Task to complete: Nothing but the text belongs in the answer: the listing below, copied exactly, without pictures.

Recorded data:
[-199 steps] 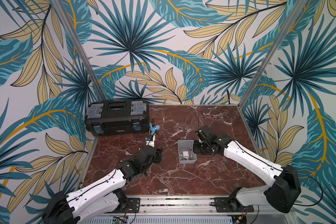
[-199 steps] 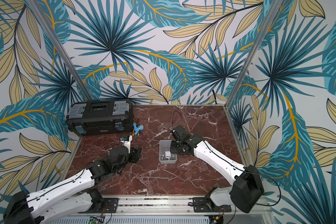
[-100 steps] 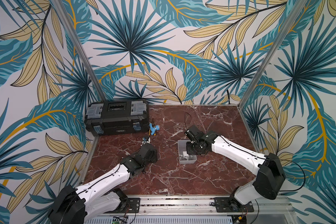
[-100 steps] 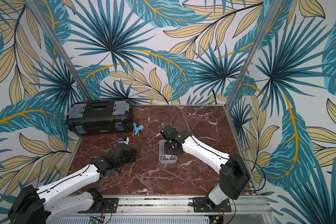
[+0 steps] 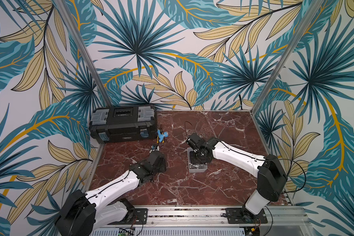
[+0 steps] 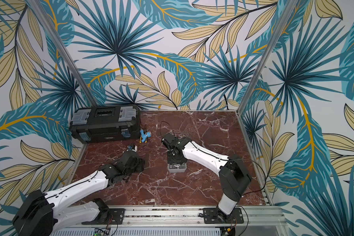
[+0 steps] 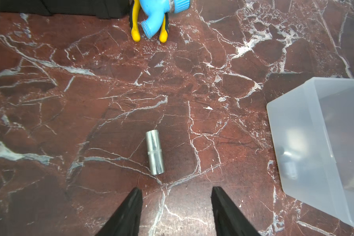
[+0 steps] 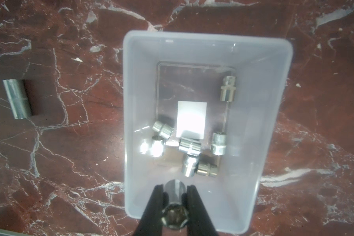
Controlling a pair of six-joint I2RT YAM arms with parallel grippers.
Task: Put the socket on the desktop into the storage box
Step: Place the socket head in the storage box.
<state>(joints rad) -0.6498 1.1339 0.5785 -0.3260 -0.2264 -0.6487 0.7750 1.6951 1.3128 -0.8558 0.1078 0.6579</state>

Expected answer:
[-199 steps] 
[-199 steps] 
[-100 steps] 
[-100 steps] 
[+0 steps] 
[+0 steps] 
[+0 steps] 
[+0 steps] 
Controlling a pair of six-joint I2RT YAM arms with parallel grippers.
Task: Put the socket on the desktop into the storage box
Step: Place the socket head in the storage box.
<state>(joints rad) -0.6498 1.1339 0.5785 -0.3260 -0.2264 -0.6487 0.7750 1.6951 1.3128 -0.8558 0.1078 0.6579</state>

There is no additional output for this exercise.